Il sondaggio del Financial Times indica che gli economisti prevedono che l’inflazione dell’Eurozona scenderà al 2,1% l’anno prossimo, appena al di sopra dell’obiettivo della BCE, e al 2% nel 2026. La maggior parte degli economisti prevede inoltre che la BCE continui la sua traiettoria di riduzione dei tassi nel 2025, con un’ulteriore riduzione di un punto percentuale del tasso di deposito al 2%. Tuttavia, solo il 19% prevede ulteriori tagli nel 2026.
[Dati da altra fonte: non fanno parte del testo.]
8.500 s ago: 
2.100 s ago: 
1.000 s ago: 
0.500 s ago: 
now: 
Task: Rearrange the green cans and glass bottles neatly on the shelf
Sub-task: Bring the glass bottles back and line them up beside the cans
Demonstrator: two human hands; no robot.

Il sondaggio ha anche evidenziato le preoccupazioni per la potenziale volatilità del mercato, con la Francia che ha sostituito l’Italia come Paese dell’Eurozona considerato più a rischio di un improvviso sell-off dei titoli di Stato. Il 58% degli intervistati ha espresso preoccupazione per la Francia, rispetto ad appena il 7% per l’Italia. Questo cambiamento è attribuito alla recente instabilità politica e alle preoccupazioni per l’aumento del debito pubblico in Francia.
Nonostante queste preoccupazioni, gli economisti sono concordi nel ritenere che la BCE non avrà bisogno di intervenire sui mercati obbligazionari dell’Eurozona nel 2025. Solo il 19% ritiene che la banca centrale utilizzerà il suo strumento di emergenza per l’acquisto di obbligazioni, il Transmission Protection Instrument (TPI), il prossimo anno.
Il vero problema dell’Europa è la mancanza di una politica fiscale, non comune, ma di qualsiasi genere. I paesi che hanno spazio fiscale per spendere in abbondanza, come la Germania, non lo fanno per motivi ideologici. Gli altri sono legati mani e piedi dalle norme della Commissione e del Trattato sui bilanci. Un disastro che la BCE può solo vagamente tentare di sanare, ma non può riuscirci.